And so I pat her neck, and plink
Her strings with loving hands,
And listening close, I sometimes think
She kind of understands.
—James Whitcomb Riley*
Hearing a fiddle tune for the first time, a novice listener hears rhythmic bow strokes that make it easy to find the beat. But a blustery flurry of notes may force the novitiate to strain to recognize the tune's melody. After initially marveling at hearing a virtuoso fiddler play, those who are unfamiliar with oldtime fiddling tend to lose interest. Without knowing how to listen for each tune's uniqueness, tyro listeners are apt to remark that all fiddle tunes sound the same and move to another stage at a folklife festival. Live fiddle tunes are usually played for dances, and the concentration that a musician needs to maintain the patterns for hoedowns is often at odds with the listener's ability to listen to intricate fiddling.
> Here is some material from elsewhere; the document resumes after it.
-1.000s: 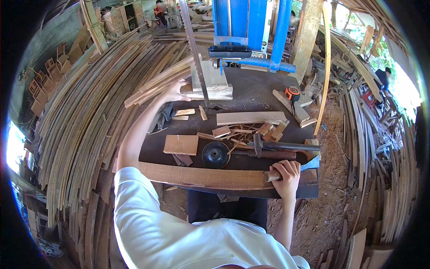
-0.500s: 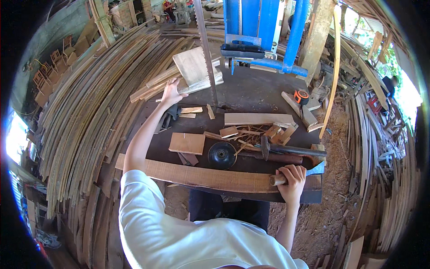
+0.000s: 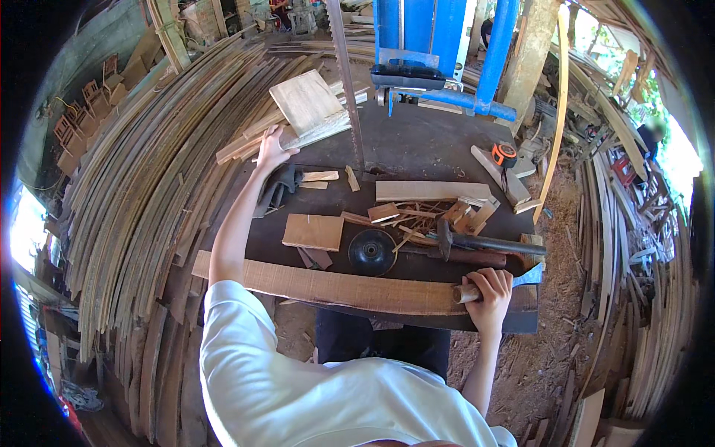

With practice and familiarity an aficionado of old-time fiddling learns to recognize the unique qualities of individual tunes. Eventually the listener develops an ear for appreciating intricate variations on established melodies. With time, some listeners decide to learn to play the instrument. While Richard believes that anyone can learn to play, he regards the instrument as difficult to master. He also believes that it is too easy to become intimidated by the idea of learning to play, for listeners sometimes overly mystify how a fiddler works out a tune. Richard uses concrete techniques that demystify the process, and an analysis of Richard's playing introduces one to ways to listen to a fiddle tune.